« Présidence de la SFPIM » : le problème n’est pas Miller, c’est le carrousel des nominations.
Georges-Louis Bouchez a annoncé sur X que « le MR » nomme Axel Miller à la présidence de la SFPIM. Avec comme qualification : son « passé récent en tant que chef de cabinet politique ». Avec comme hashtag : #MRvoorzitter.

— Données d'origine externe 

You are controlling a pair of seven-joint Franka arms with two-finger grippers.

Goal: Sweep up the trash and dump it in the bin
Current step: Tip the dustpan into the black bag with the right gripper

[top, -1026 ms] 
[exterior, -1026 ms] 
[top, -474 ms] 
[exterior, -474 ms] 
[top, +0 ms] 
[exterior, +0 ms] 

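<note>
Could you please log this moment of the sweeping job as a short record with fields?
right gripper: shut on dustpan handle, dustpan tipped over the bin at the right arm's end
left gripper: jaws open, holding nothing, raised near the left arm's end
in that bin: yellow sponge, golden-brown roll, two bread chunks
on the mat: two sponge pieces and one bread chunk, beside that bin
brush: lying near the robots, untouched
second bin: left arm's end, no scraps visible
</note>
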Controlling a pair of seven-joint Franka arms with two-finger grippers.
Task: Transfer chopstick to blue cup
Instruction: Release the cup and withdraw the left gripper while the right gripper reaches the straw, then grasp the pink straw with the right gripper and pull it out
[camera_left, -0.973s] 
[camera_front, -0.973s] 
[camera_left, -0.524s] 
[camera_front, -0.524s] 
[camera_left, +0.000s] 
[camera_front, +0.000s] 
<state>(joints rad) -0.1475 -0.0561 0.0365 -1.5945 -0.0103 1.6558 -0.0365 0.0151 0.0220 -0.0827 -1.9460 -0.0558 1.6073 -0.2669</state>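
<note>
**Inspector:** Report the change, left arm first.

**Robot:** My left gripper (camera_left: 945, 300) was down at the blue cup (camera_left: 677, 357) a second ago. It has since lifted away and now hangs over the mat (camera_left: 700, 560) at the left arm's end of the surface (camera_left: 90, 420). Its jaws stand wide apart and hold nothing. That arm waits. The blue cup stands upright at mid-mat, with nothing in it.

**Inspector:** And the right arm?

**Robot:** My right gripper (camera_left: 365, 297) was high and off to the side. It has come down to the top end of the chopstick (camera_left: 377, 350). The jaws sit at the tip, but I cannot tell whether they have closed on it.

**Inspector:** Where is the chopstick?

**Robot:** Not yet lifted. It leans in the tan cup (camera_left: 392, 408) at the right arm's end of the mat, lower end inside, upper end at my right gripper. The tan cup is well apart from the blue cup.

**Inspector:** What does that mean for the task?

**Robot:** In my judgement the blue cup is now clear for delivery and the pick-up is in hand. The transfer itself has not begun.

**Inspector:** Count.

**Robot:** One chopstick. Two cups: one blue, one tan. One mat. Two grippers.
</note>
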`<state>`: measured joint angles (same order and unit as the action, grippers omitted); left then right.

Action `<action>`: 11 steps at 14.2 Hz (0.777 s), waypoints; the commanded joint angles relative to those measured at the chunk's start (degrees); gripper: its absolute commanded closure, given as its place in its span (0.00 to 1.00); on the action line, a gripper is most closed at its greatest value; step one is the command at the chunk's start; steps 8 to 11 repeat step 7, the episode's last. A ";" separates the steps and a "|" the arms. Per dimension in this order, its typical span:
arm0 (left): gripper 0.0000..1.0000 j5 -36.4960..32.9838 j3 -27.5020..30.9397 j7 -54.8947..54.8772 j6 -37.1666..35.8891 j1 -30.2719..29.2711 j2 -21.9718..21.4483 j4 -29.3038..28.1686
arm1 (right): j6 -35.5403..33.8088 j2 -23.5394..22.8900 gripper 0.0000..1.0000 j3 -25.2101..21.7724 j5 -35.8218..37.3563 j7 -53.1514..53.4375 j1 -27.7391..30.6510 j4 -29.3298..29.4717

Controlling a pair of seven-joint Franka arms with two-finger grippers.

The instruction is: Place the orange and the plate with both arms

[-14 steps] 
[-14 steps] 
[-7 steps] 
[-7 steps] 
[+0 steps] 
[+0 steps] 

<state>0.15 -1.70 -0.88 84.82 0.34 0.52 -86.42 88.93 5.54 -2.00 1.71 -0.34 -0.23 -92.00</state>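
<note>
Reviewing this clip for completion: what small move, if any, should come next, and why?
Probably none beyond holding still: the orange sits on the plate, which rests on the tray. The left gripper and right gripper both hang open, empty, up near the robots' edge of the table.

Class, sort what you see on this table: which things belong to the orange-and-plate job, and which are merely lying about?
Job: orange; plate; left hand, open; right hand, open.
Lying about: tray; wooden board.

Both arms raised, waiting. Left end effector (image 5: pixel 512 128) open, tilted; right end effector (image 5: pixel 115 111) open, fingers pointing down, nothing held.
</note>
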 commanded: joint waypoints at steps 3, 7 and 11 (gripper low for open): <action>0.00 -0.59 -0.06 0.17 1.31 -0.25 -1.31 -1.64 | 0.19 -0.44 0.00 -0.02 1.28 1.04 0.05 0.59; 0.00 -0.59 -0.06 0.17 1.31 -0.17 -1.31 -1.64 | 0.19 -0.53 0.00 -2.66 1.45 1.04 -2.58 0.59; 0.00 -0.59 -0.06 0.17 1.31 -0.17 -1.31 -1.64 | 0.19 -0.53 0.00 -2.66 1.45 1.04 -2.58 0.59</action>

Le débat qui s’en est suivi tourne autour de la personne : son bilan, ses attaches politiques, son aptitude. Compréhensible. Mais ce n’est pas là l’essentiel.
La loi dispose que le président de la SFPIM est nommé par arrêté royal, sur proposition du gouvernement, qui doit veiller à certaines incompatibilités, règles de cumul et régimes linguistiques, sans pour autant être tenu de suivre un profil de compétences défini.
La charte de la SFPIM précise toutefois que sa structure de gouvernance « s’inspire notamment » des lignes directrices de l’OCDE sur la gouvernance des entreprises publiques. Selon ces lignes directrices, les entreprises publiques sont gérées comme de véritables entreprises et la nomination des administrateurs se fait par un comité de nomination indépendant, sur la base d’un profil de compétences publié au préalable, avec une reddition de comptes publique et un État actionnaire maintenu à distance de bras. Les candidats exerçant des fonctions politiques de haut niveau y renoncent avant leur nomination.
Il semble qu’aucune de ces étapes n’ait été suivie. Strictement du point de vue juridique, ce n’est pas nécessaire. La loi fixe en effet un seuil très bas pour la nomination d’un président. Les nominations politiques restent ainsi toujours possibles.
GUBERNA avait déjà mis le doigt sur la plaie dans l’étude ‘The Belgian State as a Shareholder’ (2020). Les nominations au sein des entreprises publiques belges se font structurellement selon une logique partisane. L’OCDE met en garde depuis vingt ans contre l’« undue political influence » : la situation dans laquelle la séparation entre le rôle d’actionnaire, le parti politique et le conseil d’administration n’est pas respectée de manière crédible.
Fit and proper
Dans le secteur financier, le principe du « fit-and-proper » existe déjà : tout candidat administrateur d’une banque est préalablement évalué sur sa compétence, sa réputation et son indépendance.
Dans notre mémorandum « 9 priorities for the governance of impactful state-owned enterprises » (2024), GUBERNA préconise l’application d’un principe fit-and-proper comparable à toutes les entreprises publiques stratégiques. Les candidats administrateurs doivent être évalués au regard des compétences nécessaires à la stratégie de l’entreprise. Pour la sélection du président, la barre est plus haute : celui-ci est de préférence indépendant.
Une bonne gouvernance requiert trois choses :
Une matrice de compétences transparente et un profil de fonction pour chaque nomination au sommet.
Un comité de nomination indépendant qui, avec l’appui d’une recherche externe, identifie les candidats adéquats.
Toute nomination intervient après une évaluation fit-and-proper approfondie portant sur l’expertise, l’intégrité, la disponibilité et les éventuels conflits d’intérêts.
Fixer ces critères à l’avance impose l’objectivité et la transparence.
D’autres pays appliquent déjà ces principes. La France, via l’Agence des participations de l’État ; le Québec, via la Caisse de dépôt et placement du Québec. La logique est toujours la même : l’État définit ses objectifs en tant qu’actionnaire et confie la gestion à des administrateurs sélectionnés de manière indépendante. La SFPIM a l’ambition de figurer dans cette catégorie. Sa propre charte le dit.
GUBERNA ne demande pas la condamnation politique d’une personne. Nous proposons que les autorités belges respectent les normes de bonne gouvernance qu’elles se sont elles-mêmes fixées. C’est une condition minimale pour un actionnariat public crédible.